Is that SUPERLAWYER Larry Warren, about whom Renton bragged when he was proclaimed SUPERLAWYER by a vanity-press marketing scheme that most competent lawyers scorn? What does SUPERLAWYER Larry Warren say about it?
Renton's city attorney, who has practiced law for more than 30 years and has tried many First Amendment cases, disagrees with [critics'] analysis.
Free speech and cyberstalking are "completely different topics. They shouldn't be mixed up," he said.
Someone can call for Barack Obama's impeachment, which is free speech, he said, but spray-painting something on a fence is a crime. The city maintains "there is probable cause to believe that the elements of a crime may be there" to prosecute a case of cyberstalking, he said. That's why the city requested a criminal search warrant, he said.
"That's my belief that the videos are not protected free speech," he said. "Someone who doesn't have all the facts could disagree with that."
Oh, Larry. You must be some sort of Bizarro-World SUPERLAWYER. Because the "completely different topics" line is — and you're SUPER, Larry, so I know you can take it when I say this — the stupidest fucking thing I've ever heard said about free speech law. And I spend a lot of time on the internet.

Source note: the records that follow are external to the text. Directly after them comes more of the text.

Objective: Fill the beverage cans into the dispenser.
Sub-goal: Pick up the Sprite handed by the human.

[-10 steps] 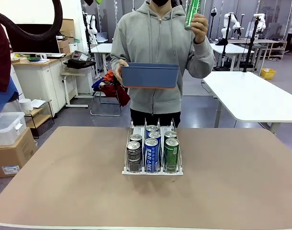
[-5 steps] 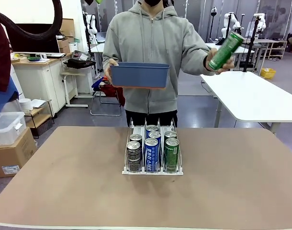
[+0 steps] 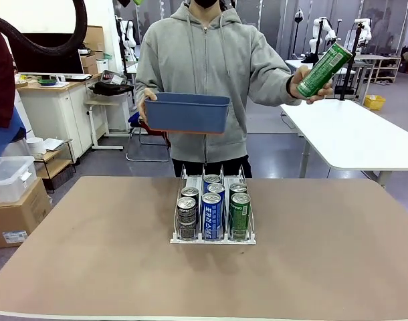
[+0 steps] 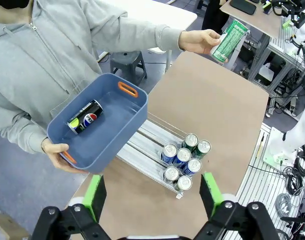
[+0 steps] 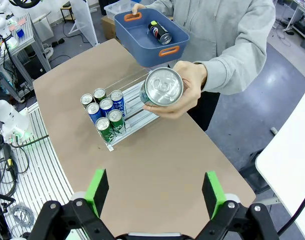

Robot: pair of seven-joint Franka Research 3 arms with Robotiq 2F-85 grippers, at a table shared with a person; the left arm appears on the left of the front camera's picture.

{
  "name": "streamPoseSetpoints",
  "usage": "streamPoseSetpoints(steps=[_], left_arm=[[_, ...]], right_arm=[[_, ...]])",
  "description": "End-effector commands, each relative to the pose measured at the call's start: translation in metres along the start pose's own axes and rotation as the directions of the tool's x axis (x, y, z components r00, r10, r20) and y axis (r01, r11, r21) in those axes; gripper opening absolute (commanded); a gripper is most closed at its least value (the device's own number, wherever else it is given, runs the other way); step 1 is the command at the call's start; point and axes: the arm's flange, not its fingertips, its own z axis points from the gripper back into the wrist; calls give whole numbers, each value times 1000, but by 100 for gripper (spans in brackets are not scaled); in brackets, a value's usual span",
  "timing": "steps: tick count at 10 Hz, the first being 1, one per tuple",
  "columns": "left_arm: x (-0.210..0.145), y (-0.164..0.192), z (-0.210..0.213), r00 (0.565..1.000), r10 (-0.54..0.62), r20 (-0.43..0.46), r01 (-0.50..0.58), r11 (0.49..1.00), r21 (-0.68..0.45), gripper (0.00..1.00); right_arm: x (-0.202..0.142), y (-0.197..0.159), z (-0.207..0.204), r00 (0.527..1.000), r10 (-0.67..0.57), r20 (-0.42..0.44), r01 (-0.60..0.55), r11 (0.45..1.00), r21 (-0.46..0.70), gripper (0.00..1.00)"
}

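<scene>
Swung out since a second ago: green can [image 3: 324,69], from upright beside the person's head to tilted at arm's length on the robot's right, gripped round the middle by the person's hand [image 3: 303,85]. Probably offered toward the right arm for a handover, silver top turned to the right wrist camera. Shifted toward the robot's left as well: blue bin [image 3: 187,114], carried by its rim in the other hand [image 3: 142,107], well above the table.

Now by size. Broad brown table [image 3: 90,267], matte and flat. Rectangular plastic bin, smooth-walled with rounded corners and orange handle slots, tipped toward the left wrist camera. Inside it, one dark can [image 4: 85,116] lying on its side, likely stock yet to be loaded.

Mid-table, dispenser [image 3: 213,240]: white base, thin wire dividers, three clear lanes, apparently built to feed cans to the front stop. Holds six slim aluminium cans upright, two per lane, packed at the front end: dark pair [image 3: 186,215], blue-and-white pair [image 3: 211,215], green pair [image 3: 240,215]. Glossy printed sides, round silver tops. Rear of each lane free, so room left for more.

High above the table, left gripper [image 4: 152,195] and right gripper [image 5: 155,194], jaws spread wide, green pads facing inward, nothing between them.
</scene>
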Motion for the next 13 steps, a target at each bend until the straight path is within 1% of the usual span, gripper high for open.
streamPoseSetpoints(steps=[1,13], left_arm=[[2,0,3,1000,-3,-2,3,1000,-7,100],[2,0,3,1000,-3,-2,3,1000,-7,100]], right_arm=[[0,2,-3,1000,2,3,-2,1000,6,100],[0,2,-3,1000,2,3,-2,1000,6,100]])
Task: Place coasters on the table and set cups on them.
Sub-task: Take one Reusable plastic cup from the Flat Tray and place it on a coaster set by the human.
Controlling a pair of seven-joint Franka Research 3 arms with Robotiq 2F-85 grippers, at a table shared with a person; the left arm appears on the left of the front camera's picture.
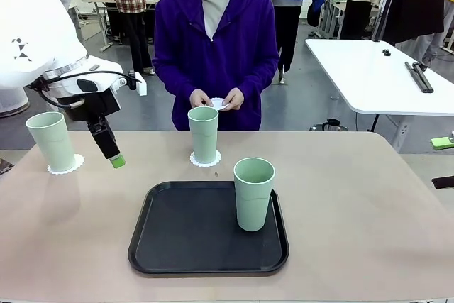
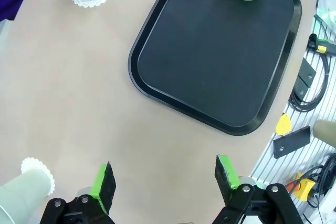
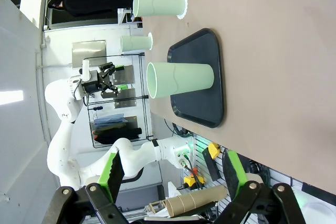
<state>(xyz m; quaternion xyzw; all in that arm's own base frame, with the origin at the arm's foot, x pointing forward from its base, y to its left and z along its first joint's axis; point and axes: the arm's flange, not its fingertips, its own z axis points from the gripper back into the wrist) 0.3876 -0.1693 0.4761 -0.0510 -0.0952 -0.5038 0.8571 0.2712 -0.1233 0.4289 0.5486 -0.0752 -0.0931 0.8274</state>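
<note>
Two mint-green cups stand on lacy white coasters on the beige table (image 1: 369,204): one cup (image 1: 51,141) at the far left on its coaster (image 1: 65,164), one cup (image 1: 203,133) in the middle on a coaster (image 1: 206,160). The third cup (image 1: 253,193) stands upright on the black tray (image 1: 209,228). The person's hands hold another coaster (image 1: 220,103). My left gripper (image 1: 110,150) hangs just right of the left cup (image 2: 21,195), open and holding nothing (image 2: 165,179). My right gripper (image 3: 173,174) is open, far from the tray cup (image 3: 178,80).
A person in a purple hoodie (image 1: 213,40) stands at the table's far side. A white table (image 1: 376,69) is behind at the right. Cables and small tools (image 2: 310,87) lie past the table's near edge, and a cardboard tube (image 3: 197,198) lies under my right gripper.
</note>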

Larry is attempting a censor's move that I've described before: an an appeal to the categorical, suggesting that something just doesn't count as free speech because it belongs in a different box, in this case the insipidly trendy, unprincipled box called "cyberstalking." But there's no "cyberstalking" exception to the First Amendment, Larry, and even if there were, it wouldn't reach embarrassing cartoons making fun of public officials. Just ask First Amendment God Eugene Volokh.
If the prosecutor is right that the statute should be interpreted this broadly, then it’s clearly unconstitutionally overbroad. Speech to the public doesn’t lose its constitutional protection because it’s intended to torment or embarrass. (It may lose such protection when it’s intended to be perceived as a true threat of criminal attack, but that’s not the issue here.) Nor does lose its constitutional protection because it uses “lewd” or “indecent” terms. And while one-to-one speech said to an unwilling listener may in some circumstances be restricted — which is the reason traditional telephone harassment laws, if properly crafted, may be constitutional — this rationale can’t be used to suppress speech said to the public, even if the people discussed in the speech are tormented or embarrassed by it.

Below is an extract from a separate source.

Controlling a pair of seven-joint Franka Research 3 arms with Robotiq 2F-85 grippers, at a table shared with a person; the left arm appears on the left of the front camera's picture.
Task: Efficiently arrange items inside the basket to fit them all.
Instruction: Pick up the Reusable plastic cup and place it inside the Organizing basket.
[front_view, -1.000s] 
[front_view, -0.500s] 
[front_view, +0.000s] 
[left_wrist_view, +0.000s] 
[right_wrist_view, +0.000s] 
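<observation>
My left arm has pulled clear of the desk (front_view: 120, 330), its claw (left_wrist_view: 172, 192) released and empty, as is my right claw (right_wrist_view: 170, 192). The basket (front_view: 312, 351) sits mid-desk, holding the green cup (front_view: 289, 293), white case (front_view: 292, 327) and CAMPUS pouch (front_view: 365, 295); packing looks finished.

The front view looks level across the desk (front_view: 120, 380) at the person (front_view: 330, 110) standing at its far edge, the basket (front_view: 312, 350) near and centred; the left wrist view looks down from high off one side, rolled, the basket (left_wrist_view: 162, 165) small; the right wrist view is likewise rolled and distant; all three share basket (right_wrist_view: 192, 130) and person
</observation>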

Moreover, the statute would be clearly unconstitutional as applied to this video, and the prosecutor and the judge ought to know this. (The prosecutor is Renton Chief Prosecutor Shawn Arthur; the judge is James Cayce.) A search warrant can only be issued if there is probable cause to believe that it will uncover evidence of a crime; since the material described in the affidavit can’t be made criminal under the cited statute, given the First Amendment, the warrant ought not have been issued. The government is not permitted to use its coercive power to identify the author of this constitutionally protected video.
I recognize that you're a SUPERLAWYER with 30 years of experience, Larry, but let me put it this way: in the First Amendment superhero pantheon, Eugene Volokh is Galactus and you're, say, Aquaman — on a good day. The proposition that a cartoon can be a crime because it is intended to cause embarrassment to a public official — and does so — is offensively stupid, an insult to the law and to the language used to utter it.

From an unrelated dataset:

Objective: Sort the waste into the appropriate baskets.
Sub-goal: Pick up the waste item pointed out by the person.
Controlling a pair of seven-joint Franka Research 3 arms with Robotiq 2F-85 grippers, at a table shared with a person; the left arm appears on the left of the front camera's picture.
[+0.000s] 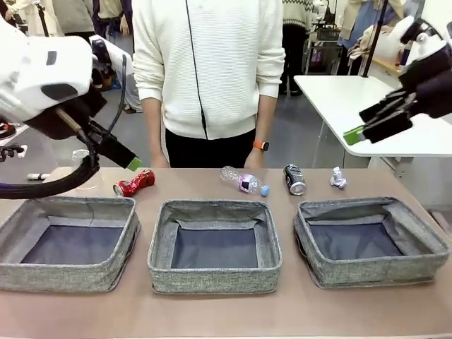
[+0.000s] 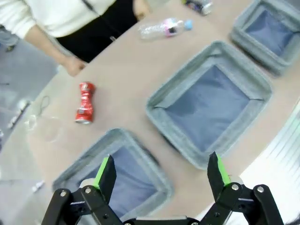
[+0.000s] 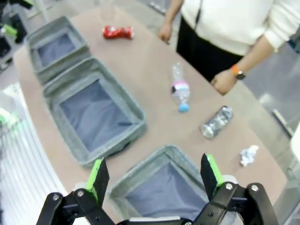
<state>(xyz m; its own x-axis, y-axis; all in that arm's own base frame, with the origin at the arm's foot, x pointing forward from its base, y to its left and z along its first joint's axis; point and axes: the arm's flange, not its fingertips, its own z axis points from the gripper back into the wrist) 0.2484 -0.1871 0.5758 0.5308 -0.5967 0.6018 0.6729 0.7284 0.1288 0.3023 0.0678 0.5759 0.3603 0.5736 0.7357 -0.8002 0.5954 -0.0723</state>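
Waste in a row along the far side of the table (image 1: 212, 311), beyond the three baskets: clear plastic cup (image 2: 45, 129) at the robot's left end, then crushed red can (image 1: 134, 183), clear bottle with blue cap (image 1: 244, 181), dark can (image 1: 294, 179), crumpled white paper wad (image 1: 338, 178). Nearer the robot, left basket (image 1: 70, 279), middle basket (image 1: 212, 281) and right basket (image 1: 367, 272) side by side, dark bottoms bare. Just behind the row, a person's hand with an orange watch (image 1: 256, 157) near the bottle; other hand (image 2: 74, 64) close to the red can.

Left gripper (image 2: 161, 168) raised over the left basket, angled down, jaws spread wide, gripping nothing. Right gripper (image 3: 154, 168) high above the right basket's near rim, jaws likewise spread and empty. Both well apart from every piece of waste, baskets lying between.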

And don't try to defend this horror-show with "you don't know all the facts," SUPERLAWYER Larry. A search warrant application is supposed to state all the facts that support probable cause. If it's not in there, it's irrelevant. Moreover, what facts could possibly make satirical videos released on the internet to ridicule public officials a "cyberstalking" crime?
Judge Cayce may yet redeem himself and tell the City of Renton to grow the hell up, grow a thicker skin, read the Bill of Rights, and check their liability insurance. Or he may continue to be a pathetic rubberstamp. But sooner or later the grown-ups are going to get involved, and the City of Renton is going to get a sharp, expensive lesson.
Really, where do they find these people?